## ACTIVITY
Only the lines from the one containing "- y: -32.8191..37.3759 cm" through the final line of the material below should be output, exactly as they stand.

## DATASET SECTION
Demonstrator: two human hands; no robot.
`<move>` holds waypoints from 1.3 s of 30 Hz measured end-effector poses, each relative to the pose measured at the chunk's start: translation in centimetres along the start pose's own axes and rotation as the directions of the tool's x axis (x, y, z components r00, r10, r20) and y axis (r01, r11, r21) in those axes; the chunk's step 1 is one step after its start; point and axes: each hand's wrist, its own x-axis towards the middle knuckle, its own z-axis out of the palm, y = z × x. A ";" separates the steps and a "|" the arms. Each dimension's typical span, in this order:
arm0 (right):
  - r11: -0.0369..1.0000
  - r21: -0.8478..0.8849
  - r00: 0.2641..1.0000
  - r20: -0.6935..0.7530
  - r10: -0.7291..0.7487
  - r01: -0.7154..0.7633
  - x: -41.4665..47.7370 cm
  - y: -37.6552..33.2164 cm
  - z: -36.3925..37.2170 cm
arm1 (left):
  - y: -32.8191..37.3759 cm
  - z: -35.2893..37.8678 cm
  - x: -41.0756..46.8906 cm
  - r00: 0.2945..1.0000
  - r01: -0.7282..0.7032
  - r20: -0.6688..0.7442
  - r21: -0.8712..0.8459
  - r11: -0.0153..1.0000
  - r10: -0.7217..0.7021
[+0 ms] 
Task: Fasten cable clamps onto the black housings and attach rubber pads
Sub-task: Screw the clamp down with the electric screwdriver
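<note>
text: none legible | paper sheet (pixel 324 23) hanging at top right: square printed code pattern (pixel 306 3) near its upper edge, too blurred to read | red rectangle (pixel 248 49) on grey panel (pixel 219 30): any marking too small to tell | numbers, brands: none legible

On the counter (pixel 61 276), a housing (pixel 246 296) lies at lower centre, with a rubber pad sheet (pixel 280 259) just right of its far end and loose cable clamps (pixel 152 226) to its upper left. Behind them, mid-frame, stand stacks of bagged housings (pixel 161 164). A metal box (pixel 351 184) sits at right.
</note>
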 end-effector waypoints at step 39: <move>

## ANSWER SECTION
  - y: -32.8191..37.3759 cm
  - z: -35.2893..37.8678 cm
  - x: -41.0756..46.8906 cm
  - r00: 0.2945..1.0000
  - r01: -0.7282..0.7032
  - r20: -0.6688..0.7442
  - r21: -0.8712..0.8459
  - r11: -0.0153..1.0000
  - r10: -0.7217..0.7021
[+0 ms] 
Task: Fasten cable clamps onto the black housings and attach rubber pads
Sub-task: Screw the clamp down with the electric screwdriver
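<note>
text: none legible | paper sheet (pixel 324 23) hanging at top right: square printed code pattern (pixel 306 3) near its upper edge, too blurred to read | red rectangle (pixel 248 49) on grey panel (pixel 219 30): any marking too small to tell | numbers, brands: none legible

On the counter (pixel 61 276), a housing (pixel 246 296) lies at lower centre, with a rubber pad sheet (pixel 280 259) just right of its far end and loose cable clamps (pixel 152 226) to its upper left. Behind them, mid-frame, stand stacks of bagged housings (pixel 161 164). A metal box (pixel 351 184) sits at right.
</note>
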 end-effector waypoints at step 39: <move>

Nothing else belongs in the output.